Please give back word for word the lines below, from the first one through the one with "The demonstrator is".

__SOURCE MATERIAL__:
□ □ □ □ □
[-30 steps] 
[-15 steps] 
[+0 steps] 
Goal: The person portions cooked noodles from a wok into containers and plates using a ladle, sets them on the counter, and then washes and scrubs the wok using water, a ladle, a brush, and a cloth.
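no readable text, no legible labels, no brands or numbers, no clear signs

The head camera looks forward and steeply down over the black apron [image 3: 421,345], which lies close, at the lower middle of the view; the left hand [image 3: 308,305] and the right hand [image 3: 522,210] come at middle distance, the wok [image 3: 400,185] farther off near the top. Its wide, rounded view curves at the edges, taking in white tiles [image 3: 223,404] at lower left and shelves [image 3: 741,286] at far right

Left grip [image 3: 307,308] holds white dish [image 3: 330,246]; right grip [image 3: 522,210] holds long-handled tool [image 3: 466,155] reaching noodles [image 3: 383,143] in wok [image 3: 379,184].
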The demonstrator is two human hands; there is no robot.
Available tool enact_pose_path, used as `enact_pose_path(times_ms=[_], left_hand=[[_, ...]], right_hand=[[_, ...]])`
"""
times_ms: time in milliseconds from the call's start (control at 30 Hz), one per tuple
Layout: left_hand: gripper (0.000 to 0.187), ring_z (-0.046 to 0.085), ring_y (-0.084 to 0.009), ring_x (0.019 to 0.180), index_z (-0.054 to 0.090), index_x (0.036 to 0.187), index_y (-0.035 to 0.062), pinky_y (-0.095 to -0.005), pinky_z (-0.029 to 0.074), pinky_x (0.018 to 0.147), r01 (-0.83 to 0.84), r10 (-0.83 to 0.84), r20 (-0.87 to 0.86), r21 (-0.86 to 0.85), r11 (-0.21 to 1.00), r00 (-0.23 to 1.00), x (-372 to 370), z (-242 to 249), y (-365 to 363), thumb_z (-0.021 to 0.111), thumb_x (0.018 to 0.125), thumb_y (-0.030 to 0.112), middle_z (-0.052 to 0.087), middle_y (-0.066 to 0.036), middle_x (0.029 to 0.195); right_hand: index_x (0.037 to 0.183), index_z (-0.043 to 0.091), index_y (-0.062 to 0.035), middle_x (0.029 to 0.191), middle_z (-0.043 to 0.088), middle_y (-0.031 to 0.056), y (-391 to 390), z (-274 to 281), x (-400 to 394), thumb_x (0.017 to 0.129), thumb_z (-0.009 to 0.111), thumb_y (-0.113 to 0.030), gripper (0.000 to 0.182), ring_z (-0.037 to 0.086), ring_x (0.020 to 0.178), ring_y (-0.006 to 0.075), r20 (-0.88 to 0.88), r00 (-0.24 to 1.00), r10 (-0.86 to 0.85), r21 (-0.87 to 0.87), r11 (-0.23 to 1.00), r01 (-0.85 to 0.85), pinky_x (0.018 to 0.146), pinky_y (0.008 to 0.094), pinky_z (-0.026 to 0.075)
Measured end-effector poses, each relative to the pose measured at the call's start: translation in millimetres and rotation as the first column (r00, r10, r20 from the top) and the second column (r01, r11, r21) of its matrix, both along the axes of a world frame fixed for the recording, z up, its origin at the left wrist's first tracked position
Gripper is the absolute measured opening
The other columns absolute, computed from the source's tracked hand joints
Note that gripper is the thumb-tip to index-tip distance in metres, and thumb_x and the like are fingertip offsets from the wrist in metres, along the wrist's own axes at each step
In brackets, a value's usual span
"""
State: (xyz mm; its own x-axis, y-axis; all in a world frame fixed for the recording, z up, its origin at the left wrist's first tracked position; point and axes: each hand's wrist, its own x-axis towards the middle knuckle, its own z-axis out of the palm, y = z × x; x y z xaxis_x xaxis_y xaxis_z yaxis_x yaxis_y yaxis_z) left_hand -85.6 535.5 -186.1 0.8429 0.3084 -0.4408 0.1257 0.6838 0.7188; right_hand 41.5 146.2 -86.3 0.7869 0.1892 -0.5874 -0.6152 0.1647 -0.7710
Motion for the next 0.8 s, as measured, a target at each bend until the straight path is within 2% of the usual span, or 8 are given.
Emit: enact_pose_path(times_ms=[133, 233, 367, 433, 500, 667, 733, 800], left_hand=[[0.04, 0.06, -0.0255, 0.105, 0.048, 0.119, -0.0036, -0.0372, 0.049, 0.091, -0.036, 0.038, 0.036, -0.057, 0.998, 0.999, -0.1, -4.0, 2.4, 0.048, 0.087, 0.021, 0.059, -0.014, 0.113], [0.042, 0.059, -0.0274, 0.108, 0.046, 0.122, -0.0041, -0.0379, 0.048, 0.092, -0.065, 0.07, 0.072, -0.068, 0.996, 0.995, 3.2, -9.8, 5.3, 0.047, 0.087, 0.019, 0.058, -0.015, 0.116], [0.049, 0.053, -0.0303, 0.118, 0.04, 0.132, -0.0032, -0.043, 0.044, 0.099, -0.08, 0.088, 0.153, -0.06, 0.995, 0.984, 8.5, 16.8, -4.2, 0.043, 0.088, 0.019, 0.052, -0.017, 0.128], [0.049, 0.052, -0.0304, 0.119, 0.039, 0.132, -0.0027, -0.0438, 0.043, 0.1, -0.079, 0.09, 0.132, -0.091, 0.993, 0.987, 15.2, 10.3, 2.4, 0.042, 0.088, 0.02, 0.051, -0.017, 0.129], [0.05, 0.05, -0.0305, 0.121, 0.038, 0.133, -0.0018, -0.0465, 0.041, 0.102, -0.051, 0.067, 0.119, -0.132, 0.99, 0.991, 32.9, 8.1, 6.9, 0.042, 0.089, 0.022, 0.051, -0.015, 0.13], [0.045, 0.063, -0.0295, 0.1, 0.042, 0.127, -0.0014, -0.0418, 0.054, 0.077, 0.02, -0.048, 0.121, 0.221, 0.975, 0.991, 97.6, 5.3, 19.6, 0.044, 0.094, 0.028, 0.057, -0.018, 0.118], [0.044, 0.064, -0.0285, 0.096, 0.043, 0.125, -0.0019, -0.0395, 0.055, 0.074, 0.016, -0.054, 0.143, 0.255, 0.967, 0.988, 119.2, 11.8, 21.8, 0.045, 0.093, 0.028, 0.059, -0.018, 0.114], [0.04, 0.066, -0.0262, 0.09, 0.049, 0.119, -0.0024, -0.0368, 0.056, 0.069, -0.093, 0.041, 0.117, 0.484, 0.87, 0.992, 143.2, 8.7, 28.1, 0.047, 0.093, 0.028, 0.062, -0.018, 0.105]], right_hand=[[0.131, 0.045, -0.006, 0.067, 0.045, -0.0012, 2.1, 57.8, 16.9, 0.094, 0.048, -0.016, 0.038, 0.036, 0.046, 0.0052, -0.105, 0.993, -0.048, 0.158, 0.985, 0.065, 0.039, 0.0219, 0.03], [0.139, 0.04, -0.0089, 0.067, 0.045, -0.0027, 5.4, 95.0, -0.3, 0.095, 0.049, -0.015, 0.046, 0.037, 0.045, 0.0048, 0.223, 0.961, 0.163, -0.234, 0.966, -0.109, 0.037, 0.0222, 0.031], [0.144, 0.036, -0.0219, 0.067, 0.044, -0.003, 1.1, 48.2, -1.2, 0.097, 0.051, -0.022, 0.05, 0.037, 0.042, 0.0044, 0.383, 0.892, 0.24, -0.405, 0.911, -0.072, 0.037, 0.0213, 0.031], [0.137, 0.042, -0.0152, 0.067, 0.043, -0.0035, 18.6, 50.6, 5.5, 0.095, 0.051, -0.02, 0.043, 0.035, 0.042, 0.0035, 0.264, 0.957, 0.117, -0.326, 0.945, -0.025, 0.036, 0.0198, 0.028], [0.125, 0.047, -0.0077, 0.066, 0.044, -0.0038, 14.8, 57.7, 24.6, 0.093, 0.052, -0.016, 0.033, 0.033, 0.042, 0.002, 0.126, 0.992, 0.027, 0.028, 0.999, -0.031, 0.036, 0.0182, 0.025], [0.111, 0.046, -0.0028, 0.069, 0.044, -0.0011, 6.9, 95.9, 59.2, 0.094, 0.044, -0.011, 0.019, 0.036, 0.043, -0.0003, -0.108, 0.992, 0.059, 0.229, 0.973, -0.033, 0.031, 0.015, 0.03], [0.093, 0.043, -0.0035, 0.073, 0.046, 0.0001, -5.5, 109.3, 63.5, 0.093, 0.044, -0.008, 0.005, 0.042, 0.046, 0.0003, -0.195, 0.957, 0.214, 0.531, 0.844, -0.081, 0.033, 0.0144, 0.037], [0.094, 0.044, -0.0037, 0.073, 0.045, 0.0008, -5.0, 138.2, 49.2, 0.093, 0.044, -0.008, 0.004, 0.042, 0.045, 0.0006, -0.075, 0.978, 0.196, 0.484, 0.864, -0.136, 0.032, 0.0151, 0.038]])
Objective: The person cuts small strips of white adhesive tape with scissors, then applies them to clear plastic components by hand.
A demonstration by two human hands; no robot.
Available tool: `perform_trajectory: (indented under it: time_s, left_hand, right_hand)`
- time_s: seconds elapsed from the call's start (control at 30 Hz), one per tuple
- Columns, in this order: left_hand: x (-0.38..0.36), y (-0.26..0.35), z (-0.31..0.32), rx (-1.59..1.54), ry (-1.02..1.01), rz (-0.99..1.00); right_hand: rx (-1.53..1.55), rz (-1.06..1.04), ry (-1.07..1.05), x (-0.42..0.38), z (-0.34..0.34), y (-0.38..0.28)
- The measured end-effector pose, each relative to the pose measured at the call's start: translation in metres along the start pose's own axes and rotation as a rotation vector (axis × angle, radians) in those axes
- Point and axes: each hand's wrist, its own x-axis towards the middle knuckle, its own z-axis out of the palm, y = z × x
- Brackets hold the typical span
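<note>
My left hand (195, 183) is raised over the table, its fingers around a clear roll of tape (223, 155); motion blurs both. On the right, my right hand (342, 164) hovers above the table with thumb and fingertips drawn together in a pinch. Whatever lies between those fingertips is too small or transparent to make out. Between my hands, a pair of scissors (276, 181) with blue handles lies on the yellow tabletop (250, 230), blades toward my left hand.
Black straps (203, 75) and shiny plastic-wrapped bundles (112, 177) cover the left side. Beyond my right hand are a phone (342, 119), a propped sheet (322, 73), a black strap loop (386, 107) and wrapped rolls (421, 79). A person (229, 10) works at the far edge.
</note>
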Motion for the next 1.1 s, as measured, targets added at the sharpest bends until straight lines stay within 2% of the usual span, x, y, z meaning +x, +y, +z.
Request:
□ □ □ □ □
__RESPONSE BELOW__:
[-30 steps] 
[-15 steps] 
[+0 steps] 
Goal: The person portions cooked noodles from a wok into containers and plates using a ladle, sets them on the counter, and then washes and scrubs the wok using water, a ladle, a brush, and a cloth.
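no readable text, no legible labels, no brands or numbers, no clear signs

The head camera looks forward and steeply down over the black apron [image 3: 421,345], which lies close, at the lower middle of the view; the left hand [image 3: 308,305] and the right hand [image 3: 522,210] come at middle distance, the wok [image 3: 400,185] farther off near the top. Its wide, rounded view curves at the edges, taking in white tiles [image 3: 223,404] at lower left and shelves [image 3: 741,286] at far right

Left grip [image 3: 307,308] holds white dish [image 3: 330,246]; right grip [image 3: 522,210] holds long-handled tool [image 3: 466,155] reaching noodles [image 3: 383,143] in wok [image 3: 379,184].
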The demonstrator is two human hands; there is no robot.

Nothing more is needed to finish the exercise.